Line by line, copy out the data below exactly.
:::
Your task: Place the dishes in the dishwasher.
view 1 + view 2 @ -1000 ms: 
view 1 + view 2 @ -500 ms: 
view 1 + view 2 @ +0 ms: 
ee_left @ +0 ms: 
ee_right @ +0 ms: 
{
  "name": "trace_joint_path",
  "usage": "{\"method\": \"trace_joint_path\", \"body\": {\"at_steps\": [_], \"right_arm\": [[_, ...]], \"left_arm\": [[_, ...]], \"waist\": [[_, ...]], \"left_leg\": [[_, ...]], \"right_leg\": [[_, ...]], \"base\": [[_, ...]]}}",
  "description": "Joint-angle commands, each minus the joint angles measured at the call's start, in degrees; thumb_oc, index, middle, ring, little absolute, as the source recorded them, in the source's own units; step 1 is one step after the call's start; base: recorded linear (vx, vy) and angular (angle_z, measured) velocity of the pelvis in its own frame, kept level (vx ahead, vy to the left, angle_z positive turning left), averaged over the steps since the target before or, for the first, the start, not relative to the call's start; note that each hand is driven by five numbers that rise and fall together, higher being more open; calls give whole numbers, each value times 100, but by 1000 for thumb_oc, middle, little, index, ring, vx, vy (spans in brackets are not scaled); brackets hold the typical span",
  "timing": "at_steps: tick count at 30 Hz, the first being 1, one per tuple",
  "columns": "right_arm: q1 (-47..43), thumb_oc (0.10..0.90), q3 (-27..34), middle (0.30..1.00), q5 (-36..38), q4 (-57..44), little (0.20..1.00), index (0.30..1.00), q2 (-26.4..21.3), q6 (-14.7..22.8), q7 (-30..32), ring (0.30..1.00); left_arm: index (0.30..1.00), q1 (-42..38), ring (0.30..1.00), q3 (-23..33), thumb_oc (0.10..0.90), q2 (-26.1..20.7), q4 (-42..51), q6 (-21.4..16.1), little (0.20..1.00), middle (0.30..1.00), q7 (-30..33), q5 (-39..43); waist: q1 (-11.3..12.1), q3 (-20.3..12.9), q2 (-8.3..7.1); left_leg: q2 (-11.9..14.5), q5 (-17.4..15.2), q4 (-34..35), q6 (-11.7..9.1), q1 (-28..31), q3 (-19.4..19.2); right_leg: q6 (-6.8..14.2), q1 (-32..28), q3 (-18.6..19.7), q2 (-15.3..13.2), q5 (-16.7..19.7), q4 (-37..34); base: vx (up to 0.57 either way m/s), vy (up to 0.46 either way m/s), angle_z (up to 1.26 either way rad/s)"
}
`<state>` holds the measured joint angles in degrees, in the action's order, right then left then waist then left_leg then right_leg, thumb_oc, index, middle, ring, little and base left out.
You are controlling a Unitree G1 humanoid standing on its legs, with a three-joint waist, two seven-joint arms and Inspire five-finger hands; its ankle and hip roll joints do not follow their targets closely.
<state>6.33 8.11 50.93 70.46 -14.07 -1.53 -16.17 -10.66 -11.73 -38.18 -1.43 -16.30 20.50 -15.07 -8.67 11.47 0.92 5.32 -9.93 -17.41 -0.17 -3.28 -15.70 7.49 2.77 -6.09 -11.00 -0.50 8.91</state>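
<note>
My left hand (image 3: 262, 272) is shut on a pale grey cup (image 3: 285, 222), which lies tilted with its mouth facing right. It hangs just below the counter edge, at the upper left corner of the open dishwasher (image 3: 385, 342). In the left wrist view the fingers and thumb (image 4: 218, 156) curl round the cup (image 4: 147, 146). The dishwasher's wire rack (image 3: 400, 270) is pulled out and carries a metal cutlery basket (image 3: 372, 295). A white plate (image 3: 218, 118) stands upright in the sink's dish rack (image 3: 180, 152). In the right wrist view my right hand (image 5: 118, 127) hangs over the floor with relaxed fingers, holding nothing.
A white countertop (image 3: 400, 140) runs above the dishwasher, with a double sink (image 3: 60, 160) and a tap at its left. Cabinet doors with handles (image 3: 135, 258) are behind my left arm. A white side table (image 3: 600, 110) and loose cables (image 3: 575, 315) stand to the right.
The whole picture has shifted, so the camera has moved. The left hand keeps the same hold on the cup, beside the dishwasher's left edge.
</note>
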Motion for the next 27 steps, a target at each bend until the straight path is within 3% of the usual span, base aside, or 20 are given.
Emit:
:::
RESPONSE BOX |
Your task: Place the dishes in the dishwasher.
view 1 + view 2 @ -1000 ms: 
view 1 + view 2 @ -500 ms: 
view 1 + view 2 @ +0 ms: 
ee_left @ +0 ms: 
ee_right @ +0 ms: 
{
  "name": "trace_joint_path",
  "usage": "{\"method\": \"trace_joint_path\", \"body\": {\"at_steps\": [_], \"right_arm\": [[_, ...]], \"left_arm\": [[_, ...]], \"waist\": [[_, ...]], \"left_leg\": [[_, ...]], \"right_leg\": [[_, ...]], \"base\": [[_, ...]]}}",
  "description": "Joint-angle commands, each minus the joint angles measured at the call's start, in degrees; thumb_oc, index, middle, ring, little absolute, as the source recorded them, in the source's own units; step 1 is one step after the call's start; base: recorded linear (vx, vy) and angular (angle_z, measured) velocity of the pelvis in its own frame, kept level (vx ahead, vy to the left, angle_z positive turning left), averaged over the steps since the target before or, for the first, the start, not relative to the call's start; note that each hand is driven by five numbers that rise and fall together, higher being more open; calls give whole numbers, each value times 100, but by 1000 for thumb_oc, middle, little, index, ring, vx, vy (spans in brackets are not scaled); brackets hold the typical span",
  "timing": "at_steps: tick count at 30 Hz, the first being 1, one per tuple",
  "columns": "right_arm: q1 (-47..43), thumb_oc (0.10..0.90), q3 (-27..34), middle (0.30..1.00), q5 (-36..38), q4 (-57..44), little (0.20..1.00), index (0.30..1.00), q2 (-26.4..21.3), q6 (-14.7..22.8), q7 (-30..32), ring (0.30..1.00); left_arm: index (0.30..1.00), q1 (-42..38), ring (0.30..1.00), q3 (-23..33), thumb_oc (0.10..0.90), q2 (-26.1..20.7), q4 (-42..51), q6 (-21.4..16.1), little (0.20..1.00), middle (0.30..1.00), q7 (-30..33), q5 (-39..43); waist: q1 (-11.3..12.1), q3 (-20.3..12.9), q2 (-8.3..7.1); left_leg: q2 (-11.9..14.5), q5 (-17.4..15.2), q4 (-34..35), q6 (-11.7..9.1), q1 (-28..31), q3 (-19.4..19.2); right_leg: q6 (-6.8..14.2), q1 (-32..28), q3 (-18.6..19.7), q2 (-15.3..13.2), q5 (-16.7..19.7), q4 (-37..34); base: vx (up to 0.57 either way m/s), vy (up to 0.46 either way m/s), angle_z (up to 1.26 either way rad/s)"
}
`<state>` holds the measured joint angles in degrees, in the action's order, right then left then waist then left_leg then right_leg, thumb_oc, index, middle, ring, little and base left out.
You are controlling a Unitree G1 humanoid standing on its legs, with a three-joint waist, two seven-joint arms and Inspire five-finger hands; its ankle and hip roll joints do not follow their targets closely.
<state>6.33 8.11 50.93 70.46 -14.07 -1.53 -16.17 -10.66 -11.73 -38.18 -1.43 -16.30 20.50 -15.07 -8.67 11.47 0.92 5.32 -9.93 -17.41 -0.17 -3.28 -15.70 7.49 2.77 -6.09 -11.00 -0.50 8.91</state>
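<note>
My left hand (image 3: 262, 272) is shut on a pale grey cup (image 3: 285, 222), which lies tilted with its mouth facing right. It hangs just below the counter edge, at the upper left corner of the open dishwasher (image 3: 385, 342). In the left wrist view the fingers and thumb (image 4: 218, 156) curl round the cup (image 4: 147, 146). The dishwasher's wire rack (image 3: 400, 270) is pulled out and carries a metal cutlery basket (image 3: 372, 295). A white plate (image 3: 218, 118) stands upright in the sink's dish rack (image 3: 180, 152). In the right wrist view my right hand (image 5: 118, 127) hangs over the floor with relaxed fingers, holding nothing.
A white countertop (image 3: 400, 140) runs above the dishwasher, with a double sink (image 3: 60, 160) and a tap at its left. Cabinet doors with handles (image 3: 135, 258) are behind my left arm. A white side table (image 3: 600, 110) and loose cables (image 3: 575, 315) stand to the right.
The whole picture has shifted, so the camera has moved. The left hand keeps the same hold on the cup, beside the dishwasher's left edge.
</note>
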Motion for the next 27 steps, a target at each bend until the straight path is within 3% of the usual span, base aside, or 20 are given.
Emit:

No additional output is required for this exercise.